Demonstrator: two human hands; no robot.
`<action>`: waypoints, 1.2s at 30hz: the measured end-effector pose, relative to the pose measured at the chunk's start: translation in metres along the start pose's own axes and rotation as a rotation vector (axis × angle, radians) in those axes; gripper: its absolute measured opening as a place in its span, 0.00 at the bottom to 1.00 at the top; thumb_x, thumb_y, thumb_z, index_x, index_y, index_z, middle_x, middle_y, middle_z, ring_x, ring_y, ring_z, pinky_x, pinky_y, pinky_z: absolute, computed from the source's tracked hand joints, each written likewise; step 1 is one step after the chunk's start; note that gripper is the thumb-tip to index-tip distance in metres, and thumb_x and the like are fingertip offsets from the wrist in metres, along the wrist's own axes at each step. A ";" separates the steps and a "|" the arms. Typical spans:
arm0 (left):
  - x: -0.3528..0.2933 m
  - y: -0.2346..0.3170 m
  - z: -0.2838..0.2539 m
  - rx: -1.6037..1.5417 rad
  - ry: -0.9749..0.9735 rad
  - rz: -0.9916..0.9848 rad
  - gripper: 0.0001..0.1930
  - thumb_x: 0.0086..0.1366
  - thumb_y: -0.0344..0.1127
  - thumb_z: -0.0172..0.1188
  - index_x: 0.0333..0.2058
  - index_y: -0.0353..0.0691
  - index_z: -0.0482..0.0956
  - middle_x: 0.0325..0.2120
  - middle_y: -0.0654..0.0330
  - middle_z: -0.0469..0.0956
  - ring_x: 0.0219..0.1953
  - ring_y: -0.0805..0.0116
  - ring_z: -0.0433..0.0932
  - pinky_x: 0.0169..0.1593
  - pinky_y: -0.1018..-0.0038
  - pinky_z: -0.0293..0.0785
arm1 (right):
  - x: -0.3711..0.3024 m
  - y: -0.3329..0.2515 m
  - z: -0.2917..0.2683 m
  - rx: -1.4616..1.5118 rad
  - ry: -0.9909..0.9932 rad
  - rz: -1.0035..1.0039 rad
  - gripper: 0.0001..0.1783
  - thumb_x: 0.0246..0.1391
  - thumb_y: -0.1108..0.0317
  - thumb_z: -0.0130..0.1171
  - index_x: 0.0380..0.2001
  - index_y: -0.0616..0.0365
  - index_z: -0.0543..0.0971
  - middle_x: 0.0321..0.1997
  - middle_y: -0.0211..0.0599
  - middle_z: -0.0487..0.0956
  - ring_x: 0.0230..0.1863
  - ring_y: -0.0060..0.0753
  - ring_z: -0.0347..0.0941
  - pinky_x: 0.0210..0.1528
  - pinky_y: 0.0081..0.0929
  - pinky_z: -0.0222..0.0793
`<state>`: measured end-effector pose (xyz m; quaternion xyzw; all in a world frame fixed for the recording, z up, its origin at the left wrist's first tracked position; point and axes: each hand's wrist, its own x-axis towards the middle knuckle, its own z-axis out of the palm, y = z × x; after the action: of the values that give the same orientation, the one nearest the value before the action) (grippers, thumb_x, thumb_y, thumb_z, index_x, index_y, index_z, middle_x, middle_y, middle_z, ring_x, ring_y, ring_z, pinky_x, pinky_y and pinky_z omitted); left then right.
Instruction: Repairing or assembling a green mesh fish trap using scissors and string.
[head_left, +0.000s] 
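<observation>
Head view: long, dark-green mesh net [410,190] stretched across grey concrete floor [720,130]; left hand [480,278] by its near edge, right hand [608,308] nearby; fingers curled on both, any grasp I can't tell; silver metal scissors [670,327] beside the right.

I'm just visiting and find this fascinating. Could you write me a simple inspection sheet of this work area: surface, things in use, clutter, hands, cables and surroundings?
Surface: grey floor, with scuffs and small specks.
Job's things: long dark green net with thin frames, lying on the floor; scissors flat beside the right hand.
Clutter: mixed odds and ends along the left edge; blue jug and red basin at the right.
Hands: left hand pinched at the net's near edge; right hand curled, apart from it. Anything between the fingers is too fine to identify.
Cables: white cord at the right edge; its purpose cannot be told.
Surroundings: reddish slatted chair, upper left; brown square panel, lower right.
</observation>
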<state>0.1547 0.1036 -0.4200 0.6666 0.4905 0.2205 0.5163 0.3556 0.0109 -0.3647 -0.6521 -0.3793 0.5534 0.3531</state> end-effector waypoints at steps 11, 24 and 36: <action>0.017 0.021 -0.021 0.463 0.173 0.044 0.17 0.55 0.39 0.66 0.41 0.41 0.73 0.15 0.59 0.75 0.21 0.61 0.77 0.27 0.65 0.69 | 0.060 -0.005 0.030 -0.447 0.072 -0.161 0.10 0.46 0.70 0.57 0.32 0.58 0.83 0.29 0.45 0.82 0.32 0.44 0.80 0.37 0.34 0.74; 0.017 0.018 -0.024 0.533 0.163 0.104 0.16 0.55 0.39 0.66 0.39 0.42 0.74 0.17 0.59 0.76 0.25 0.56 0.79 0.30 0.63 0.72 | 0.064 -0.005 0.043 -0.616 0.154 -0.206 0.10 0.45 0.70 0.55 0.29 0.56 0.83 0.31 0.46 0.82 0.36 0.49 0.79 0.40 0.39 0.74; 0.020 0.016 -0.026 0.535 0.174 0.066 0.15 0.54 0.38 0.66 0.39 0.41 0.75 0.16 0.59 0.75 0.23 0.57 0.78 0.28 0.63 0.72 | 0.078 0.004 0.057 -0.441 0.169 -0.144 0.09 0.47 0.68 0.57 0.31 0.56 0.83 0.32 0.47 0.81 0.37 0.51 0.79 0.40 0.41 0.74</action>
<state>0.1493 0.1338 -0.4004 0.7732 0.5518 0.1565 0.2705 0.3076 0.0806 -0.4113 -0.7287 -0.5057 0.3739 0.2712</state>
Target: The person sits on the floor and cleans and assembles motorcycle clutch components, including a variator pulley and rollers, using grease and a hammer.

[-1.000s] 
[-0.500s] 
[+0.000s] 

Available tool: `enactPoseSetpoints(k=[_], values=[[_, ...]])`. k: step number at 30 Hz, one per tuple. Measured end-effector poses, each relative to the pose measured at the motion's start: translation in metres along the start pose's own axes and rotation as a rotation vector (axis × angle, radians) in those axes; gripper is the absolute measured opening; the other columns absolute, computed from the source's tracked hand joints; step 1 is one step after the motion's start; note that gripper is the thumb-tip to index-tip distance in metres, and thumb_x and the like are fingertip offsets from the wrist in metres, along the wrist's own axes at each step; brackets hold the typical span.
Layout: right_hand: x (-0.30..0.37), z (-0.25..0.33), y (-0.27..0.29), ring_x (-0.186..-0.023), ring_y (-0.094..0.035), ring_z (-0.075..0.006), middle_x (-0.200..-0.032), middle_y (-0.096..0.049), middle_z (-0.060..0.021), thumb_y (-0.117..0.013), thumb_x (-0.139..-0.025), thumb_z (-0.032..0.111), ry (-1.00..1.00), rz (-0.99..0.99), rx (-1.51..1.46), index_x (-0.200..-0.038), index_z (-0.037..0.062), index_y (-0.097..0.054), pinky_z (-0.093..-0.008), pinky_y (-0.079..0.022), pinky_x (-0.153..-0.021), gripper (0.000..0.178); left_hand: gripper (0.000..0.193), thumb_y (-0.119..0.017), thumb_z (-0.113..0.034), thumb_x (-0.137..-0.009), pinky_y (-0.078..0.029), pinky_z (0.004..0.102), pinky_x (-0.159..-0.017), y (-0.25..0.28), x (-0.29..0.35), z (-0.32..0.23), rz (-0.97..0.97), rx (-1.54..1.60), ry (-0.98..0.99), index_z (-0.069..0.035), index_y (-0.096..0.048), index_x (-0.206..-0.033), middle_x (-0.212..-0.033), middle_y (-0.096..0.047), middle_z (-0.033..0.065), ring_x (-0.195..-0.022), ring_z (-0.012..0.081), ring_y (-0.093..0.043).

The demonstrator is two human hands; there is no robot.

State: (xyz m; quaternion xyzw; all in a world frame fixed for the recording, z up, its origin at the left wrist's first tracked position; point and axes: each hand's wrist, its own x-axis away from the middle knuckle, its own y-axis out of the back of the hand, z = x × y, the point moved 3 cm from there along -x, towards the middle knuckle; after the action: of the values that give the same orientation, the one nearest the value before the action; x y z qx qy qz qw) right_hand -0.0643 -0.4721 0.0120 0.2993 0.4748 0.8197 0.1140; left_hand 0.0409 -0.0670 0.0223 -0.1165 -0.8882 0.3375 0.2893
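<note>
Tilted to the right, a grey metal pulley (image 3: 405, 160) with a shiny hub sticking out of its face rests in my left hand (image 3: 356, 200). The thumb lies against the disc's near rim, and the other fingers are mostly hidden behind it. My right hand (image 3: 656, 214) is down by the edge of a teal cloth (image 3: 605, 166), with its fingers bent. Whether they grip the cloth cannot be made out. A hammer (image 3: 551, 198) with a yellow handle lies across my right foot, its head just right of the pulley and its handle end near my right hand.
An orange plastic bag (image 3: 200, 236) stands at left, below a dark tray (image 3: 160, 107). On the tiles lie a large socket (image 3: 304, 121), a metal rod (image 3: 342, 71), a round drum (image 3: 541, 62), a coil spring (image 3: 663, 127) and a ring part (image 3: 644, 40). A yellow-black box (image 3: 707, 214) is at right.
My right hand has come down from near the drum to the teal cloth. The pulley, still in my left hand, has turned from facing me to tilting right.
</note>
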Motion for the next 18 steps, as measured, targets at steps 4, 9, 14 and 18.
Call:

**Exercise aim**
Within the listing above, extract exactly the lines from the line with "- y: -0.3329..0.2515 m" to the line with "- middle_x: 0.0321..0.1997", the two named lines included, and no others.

**The answer**
  - y: -0.3329..0.2515 m
  - z: -0.2917..0.2683 m
  - rx: -1.4616..1.5118 rad
  - ry: -0.9909..0.9932 rad
  - rz: -1.0035..1.0039 rad
  - gripper: 0.0001..0.1783
  - thumb_x: 0.0246..0.1391
  - thumb_y: -0.1108..0.0317
  - thumb_z: -0.0130..0.1171
  - index_x: 0.0380..0.2001
  - index_y: -0.0616..0.0365
  - index_z: -0.0543..0.0971
  - middle_x: 0.0321..0.1997

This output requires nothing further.